2mmシート金型で作成したポリウレタンエラストマーを、3号形試験片形状に打抜いて測定試料を作製した。測定試料は80℃熱水中に9日間浸漬したものを試験後サンプル(T1)、浸漬していないものを試験前サンプルとし(T2)、引張圧縮試験機を用いて、JIS K-6400(2012年)に従って引張試験し、破断時における破断強度を測定した。試験前後の破断強度変化(T=(T1-T2)/T1×100(単位:%))により耐熱水性を評価した。評価方法は、20%未満を「○」とし、20%以上を「×」とした。
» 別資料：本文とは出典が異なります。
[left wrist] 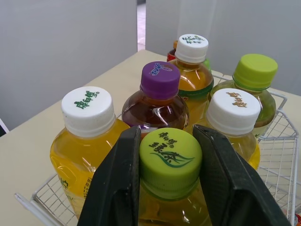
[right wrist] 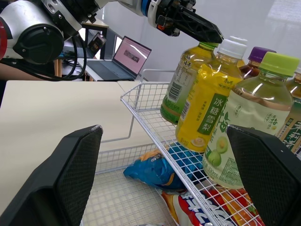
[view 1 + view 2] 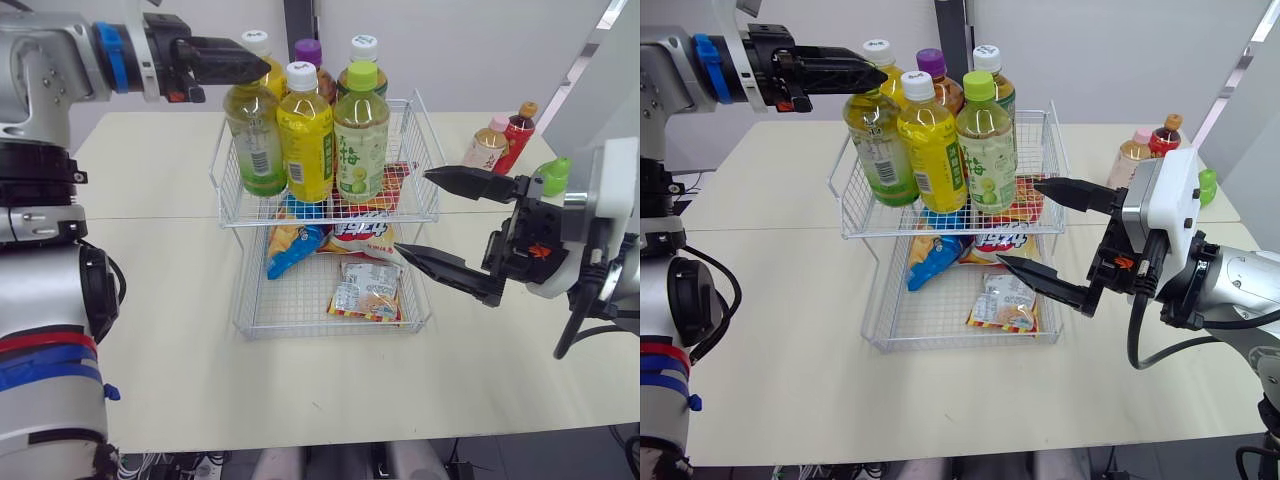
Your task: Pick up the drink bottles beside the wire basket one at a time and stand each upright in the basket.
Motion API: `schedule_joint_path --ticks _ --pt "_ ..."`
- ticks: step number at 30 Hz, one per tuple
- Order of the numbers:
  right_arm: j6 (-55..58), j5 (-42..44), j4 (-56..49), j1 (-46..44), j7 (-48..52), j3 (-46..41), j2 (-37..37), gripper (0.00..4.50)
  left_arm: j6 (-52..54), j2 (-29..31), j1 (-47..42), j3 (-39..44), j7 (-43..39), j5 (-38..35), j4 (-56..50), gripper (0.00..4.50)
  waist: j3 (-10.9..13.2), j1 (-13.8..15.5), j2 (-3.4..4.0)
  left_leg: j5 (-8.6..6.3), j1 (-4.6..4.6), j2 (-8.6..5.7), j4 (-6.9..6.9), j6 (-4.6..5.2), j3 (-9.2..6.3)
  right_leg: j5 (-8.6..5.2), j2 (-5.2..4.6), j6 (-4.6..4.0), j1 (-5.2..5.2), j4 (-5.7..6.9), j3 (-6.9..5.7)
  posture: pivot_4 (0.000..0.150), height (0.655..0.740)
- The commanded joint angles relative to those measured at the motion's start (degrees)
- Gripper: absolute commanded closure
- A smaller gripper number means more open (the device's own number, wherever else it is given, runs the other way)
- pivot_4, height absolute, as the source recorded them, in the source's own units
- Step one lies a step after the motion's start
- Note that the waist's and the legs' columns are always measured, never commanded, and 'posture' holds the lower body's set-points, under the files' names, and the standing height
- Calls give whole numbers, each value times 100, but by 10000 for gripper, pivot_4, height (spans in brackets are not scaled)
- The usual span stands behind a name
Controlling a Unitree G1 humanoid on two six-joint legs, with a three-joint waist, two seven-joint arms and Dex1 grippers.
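A two-tier wire basket [image 3: 423,150] stands mid-table, with several drink bottles upright in its upper tier. My left gripper [image 3: 243,63] is shut on the lime cap [image 1: 170,157] of a green tea bottle [image 3: 252,140] at the tier's front left corner. Next to it are a yellow bottle [image 3: 306,140] and a pale green bottle [image 3: 361,140], and three more stand behind. My right gripper [image 3: 412,212] hangs open at the basket's right side, holding nothing. A peach bottle [image 3: 487,146] and a red bottle [image 3: 518,134] stand on the table to the basket's right, behind it.
Snack packets [image 3: 366,290] and a blue bag [image 3: 292,247] lie in the lower tier. A small green object [image 3: 554,174] sits behind my right gripper. A laptop [image 2: 127,55] sits on a desk beyond the table. Bare tabletop [image 3: 150,170] lies left of the basket.
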Motion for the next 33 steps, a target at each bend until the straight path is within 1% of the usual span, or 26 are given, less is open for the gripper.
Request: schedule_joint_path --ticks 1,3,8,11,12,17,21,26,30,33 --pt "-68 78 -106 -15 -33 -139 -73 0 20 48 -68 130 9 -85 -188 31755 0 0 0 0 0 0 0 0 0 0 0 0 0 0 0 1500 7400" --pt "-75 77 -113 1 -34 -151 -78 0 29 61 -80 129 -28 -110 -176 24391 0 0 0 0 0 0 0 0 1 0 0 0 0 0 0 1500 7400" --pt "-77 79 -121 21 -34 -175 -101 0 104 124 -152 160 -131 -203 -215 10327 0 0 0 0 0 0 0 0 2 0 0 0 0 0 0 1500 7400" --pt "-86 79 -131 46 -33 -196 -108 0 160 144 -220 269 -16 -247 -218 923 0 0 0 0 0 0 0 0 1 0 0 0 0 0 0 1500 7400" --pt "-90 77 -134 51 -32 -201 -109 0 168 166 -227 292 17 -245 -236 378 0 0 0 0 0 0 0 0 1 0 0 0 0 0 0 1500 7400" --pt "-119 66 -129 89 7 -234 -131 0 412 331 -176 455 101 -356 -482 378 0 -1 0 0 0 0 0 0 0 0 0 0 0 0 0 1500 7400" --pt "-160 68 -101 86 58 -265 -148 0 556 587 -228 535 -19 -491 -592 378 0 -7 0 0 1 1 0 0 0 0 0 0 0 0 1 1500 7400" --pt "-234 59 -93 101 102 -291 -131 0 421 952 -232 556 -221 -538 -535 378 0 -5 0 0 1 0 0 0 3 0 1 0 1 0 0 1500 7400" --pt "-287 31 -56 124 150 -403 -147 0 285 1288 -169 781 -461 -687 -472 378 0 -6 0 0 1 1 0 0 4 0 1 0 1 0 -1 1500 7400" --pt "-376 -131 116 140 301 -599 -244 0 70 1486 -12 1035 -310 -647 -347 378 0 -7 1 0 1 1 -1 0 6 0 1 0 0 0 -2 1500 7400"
結果を表2に示す。
Claims (3)
- m-キシリレンジイソシアネートを含むポリイソシアネート成分と、
ポリカーボネートポリオールを含むマクロポリオール成分と、
3,3’-ジクロロ-4,4’-ジフェニルメタンジアミンを含む鎖伸長成分と
の反応生成物を含み、
前記マクロポリオール成分の数平均分子量が、500超過2000未満であり、
前記ポリイソシアネート成分中の前記m-キシリレンジイソシアネートの割合は、50質量%以上であり、
前記マクロポリオール成分中の前記ポリカーボネートポリオールの割合は、50質量%以上であり、
前記鎖伸長成分中の前記3,3’-ジクロロ-4,4’-ジフェニルメタンジアミンの割合は、50質量%以上である、
注型ポリウレタンエラストマー。 - 前記ポリイソシアネート成分、および前記マクロポリオール成分の1次反応生成物を含むイソシアネート基末端プレポリマー成分と、前記鎖伸長成分との2次反応生成物を含む、請求項1に記載の注型ポリウレタンエラストマー。
- 前記マクロポリオール成分中の水酸基に対する、前記ポリイソシアネート成分中のイソシアネート基の当量比(NCO/OH)が、1.5超過3.0未満である、請求項2に記載の注型ポリウレタンエラストマー。